The findings uncovered that while the majority of Canadians who travel internationally (58 per cent) remain wary about trips abroad due to the rise of the Delta COVID-19 variant, and less than one quarter plan to travel internationally in the next six months, more than two-thirds (78 per cent) say international travel is one of the things they’re most looking forward to as the pandemic stabilizes.

The survey also revealed that Canadians are more hesitant towards international travel than their southern neighbours, with 42 per cent of Americans planning trips abroad in the next six months, compared to only 24 per cent of Canadians.

“As a company committed to easing the financial woes of moving and spending money internationally, we understand there have been even more obstacles to contend with during the pandemic,” says Lindsey Grossman, Director of Product, North America at Wise. “Given the resulting limitations on travel, more than half (55 per cent) of Canadians are now reporting a stronger desire to see the world than ever before. As Canadians explore future opportunities to travel abroad, we look forward to helping them get the most out of their trips, and in the meantime we will continue to make it easier, cheaper and more transparent for Canadians – whether business owners or consumers – to send money internationally.”

Top responses for what’s been missed most about international travel include seeing new sights (56 per cent), experiencing new environments (53 per cent), disconnecting and relaxing (53 per cent), and learning about different cultures (52 per cent).

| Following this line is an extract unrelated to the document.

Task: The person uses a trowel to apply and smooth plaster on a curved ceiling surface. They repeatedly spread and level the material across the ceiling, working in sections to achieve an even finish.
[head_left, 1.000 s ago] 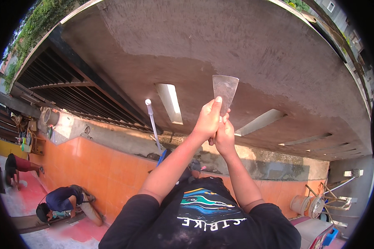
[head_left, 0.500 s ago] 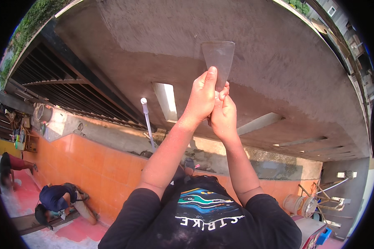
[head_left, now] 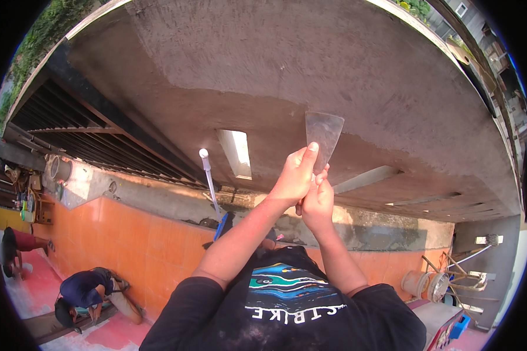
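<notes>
My left hand [head_left: 298,176] and my right hand [head_left: 318,205] are both closed around one scraper [head_left: 324,133] with a wide, flat, grey blade. The left thumb presses flat along the blade's lower part. Just below it, the right fingers wrap the handle end, and the handle itself is hidden by the hands. The blade's broad edge points up and lies at or very near a grey plastered wall [head_left: 228,52]; contact cannot be made out. Around the blade, a smoother, darker brown band of the wall meets a rougher grey area above.
Slot openings [head_left: 235,153] pierce the wall, with a black barred gate [head_left: 76,99] to its left. A white pole [head_left: 209,178] stands beside my left forearm. Orange tiles [head_left: 129,234] lie below. Two people crouch at lower left; a bucket [head_left: 414,282] stands at right.
Both hands and the scraper have come down the wall toward me and slightly right. The grip looks the same. A blue part now shows at the white pole's lower end.
</notes>
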The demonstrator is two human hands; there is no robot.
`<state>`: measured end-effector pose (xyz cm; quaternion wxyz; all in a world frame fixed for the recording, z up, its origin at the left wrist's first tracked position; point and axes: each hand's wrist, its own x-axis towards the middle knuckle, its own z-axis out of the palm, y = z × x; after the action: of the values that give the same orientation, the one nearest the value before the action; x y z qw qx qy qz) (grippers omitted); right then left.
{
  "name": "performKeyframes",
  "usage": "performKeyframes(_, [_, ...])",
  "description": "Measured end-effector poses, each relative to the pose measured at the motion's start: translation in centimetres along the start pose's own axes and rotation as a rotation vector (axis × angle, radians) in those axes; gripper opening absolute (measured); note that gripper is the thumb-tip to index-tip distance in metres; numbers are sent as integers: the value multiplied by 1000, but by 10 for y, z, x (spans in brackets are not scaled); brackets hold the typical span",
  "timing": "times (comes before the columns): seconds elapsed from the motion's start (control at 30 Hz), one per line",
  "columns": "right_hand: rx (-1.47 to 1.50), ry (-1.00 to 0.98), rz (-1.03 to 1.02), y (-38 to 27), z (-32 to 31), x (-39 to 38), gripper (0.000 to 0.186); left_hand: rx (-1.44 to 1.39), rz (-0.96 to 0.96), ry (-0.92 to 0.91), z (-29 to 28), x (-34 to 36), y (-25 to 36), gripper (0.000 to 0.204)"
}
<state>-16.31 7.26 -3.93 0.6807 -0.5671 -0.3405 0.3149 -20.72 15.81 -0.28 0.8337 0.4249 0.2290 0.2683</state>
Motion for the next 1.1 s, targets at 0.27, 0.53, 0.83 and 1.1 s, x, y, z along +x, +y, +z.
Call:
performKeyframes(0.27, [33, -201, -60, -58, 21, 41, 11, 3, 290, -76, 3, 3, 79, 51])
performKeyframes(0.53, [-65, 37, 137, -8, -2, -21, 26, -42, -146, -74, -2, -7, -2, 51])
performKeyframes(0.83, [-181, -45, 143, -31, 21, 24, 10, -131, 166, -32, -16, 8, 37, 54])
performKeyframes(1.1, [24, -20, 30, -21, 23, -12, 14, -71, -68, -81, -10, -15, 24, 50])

With many Canadians reporting top challenges like hotel prices and inflated exchange rates as their biggest financial “pain points” when traveling internationally, it’s no surprise that about three quarters of Canadians stated they would find Wise’s services very helpful for their next international trip.

Key Survey Findings:

  • 87 per cent of Canadians agree that international travel has provided them with some of their most cherished life memories
  • About four in five (78 per cent) of Canadians said as things get back to normal, international travel is one of the things they’re looking forward to most
  • More than half of Canadians – 55 per cent – said they have more of a desire to travel internationally than ever before
  • Less than a quarter of Canadians – 24 per cent – said they are currently planning an international trip within the next six months. Of people planning to travel within this timeframe, men and younger Canadians (18-34) were most likely to be planning international getaways at 28 per cent and 32 per cent respectively
  • When asked about what they’ve missed most about international travel, seeing new sights, experiencing new environments, disconnecting and relaxing, and learning about different cultures ranked in the top responses
  • 88 per cent of Canadians said the pandemic has kept them from travelling internationally as much as they normally would
  • Canadians (77 per cent) are more likely than Americans (68 per cent) to say that border entry restrictions and quarantine rules have made them less interested in traveling internationally
  • 75 per cent of Canadians said health and safety concerns amidst the pandemic have made them less interested in travelling internationally

Survey Methodology
This poll was conducted between August 27-29, 2021 among a national sample of 500 International Travellers in Canada. The interviews were conducted online, and Morning Consult employed robust sampling and weighting strategies guided by government statistics to ensure our final data is nationally representative according to gender, age, household income, educational attainment, and region. Results from the full survey have a margin of error of plus or minus 4 percentage points.